Rasant steigende Infektionszahlen im Landkreis wecken bei Eltern und Kindern jetzt die Angst, dass die Cäcilienschule wieder schließen muss. "Die Panik davor ist einfach riesig, was das allein psychisch bedeuten würde", beschreibt Olbrich. Anfang November wandte sich der Elternbeirat deshalb mit einem Brief an Holger Kiesel, den Beauftragten für Menschen mit Behinderung in Bayern. Als Kultusminister Michael Piazolo dann seine Hotspot-Strategie für die Schulen vorstellte, horchten die Eltern bei einem Wort auf: Förderschulen. Insbesondere Grund- und Förderschulen sollten geöffnet bleiben, weil der persönliche Kontakt und die Präsenz dort besonders wichtig seien, so Piazolo. "Schon absurd, dass ein Wort so etwas Tolles sein kann", sagt Alinas Mutter Mirja Olbrich.
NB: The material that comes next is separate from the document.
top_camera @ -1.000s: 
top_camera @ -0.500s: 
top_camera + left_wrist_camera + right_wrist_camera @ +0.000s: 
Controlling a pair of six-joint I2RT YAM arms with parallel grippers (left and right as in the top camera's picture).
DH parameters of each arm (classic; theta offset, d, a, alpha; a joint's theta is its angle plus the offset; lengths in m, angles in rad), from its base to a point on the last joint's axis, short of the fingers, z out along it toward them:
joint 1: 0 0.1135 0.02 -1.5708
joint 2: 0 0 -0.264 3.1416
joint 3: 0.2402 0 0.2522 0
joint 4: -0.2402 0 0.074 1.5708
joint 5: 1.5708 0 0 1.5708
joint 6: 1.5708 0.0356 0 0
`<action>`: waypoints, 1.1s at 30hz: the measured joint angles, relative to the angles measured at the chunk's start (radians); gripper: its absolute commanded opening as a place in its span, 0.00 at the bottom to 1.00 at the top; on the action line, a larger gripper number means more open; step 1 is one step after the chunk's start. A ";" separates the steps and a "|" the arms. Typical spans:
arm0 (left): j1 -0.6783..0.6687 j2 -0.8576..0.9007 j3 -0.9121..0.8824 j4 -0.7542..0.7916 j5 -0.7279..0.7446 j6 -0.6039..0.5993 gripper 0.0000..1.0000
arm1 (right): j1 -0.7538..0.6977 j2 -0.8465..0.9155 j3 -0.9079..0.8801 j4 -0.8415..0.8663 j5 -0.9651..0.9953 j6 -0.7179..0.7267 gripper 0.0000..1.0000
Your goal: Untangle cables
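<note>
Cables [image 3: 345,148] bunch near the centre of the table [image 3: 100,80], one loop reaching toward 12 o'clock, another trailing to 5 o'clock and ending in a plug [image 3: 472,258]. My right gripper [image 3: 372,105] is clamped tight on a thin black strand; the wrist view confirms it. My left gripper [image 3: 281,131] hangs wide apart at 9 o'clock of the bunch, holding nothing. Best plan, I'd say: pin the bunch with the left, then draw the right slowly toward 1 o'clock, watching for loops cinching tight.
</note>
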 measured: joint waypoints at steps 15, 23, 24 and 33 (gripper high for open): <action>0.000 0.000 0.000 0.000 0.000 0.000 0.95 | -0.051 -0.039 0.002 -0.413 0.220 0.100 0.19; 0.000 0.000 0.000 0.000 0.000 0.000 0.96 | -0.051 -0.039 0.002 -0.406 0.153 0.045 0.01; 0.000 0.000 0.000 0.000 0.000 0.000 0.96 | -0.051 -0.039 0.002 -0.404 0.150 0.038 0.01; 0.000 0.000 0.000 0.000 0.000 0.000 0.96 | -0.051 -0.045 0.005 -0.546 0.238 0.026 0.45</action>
Nachdem Markus Söder in der Pressekonferenz zum Corona-Katastrophenfall am Sonntag nun Förderschulen extra erwähnt hatte, können Eltern wie Alinas Mutter hoffen, dass die Förderzentren tatsächlich geöffnet bleiben. Dass Alina und die anderen Kinder so wenigstens etwas Kontinuität und Sicherheit zurückerlangen. Und dass positive Prozesse nicht unterbrochen werden. Seit Kurzem geht Alina nämlich ohne individuelle Schulbegleitung in die Cäcilienschule.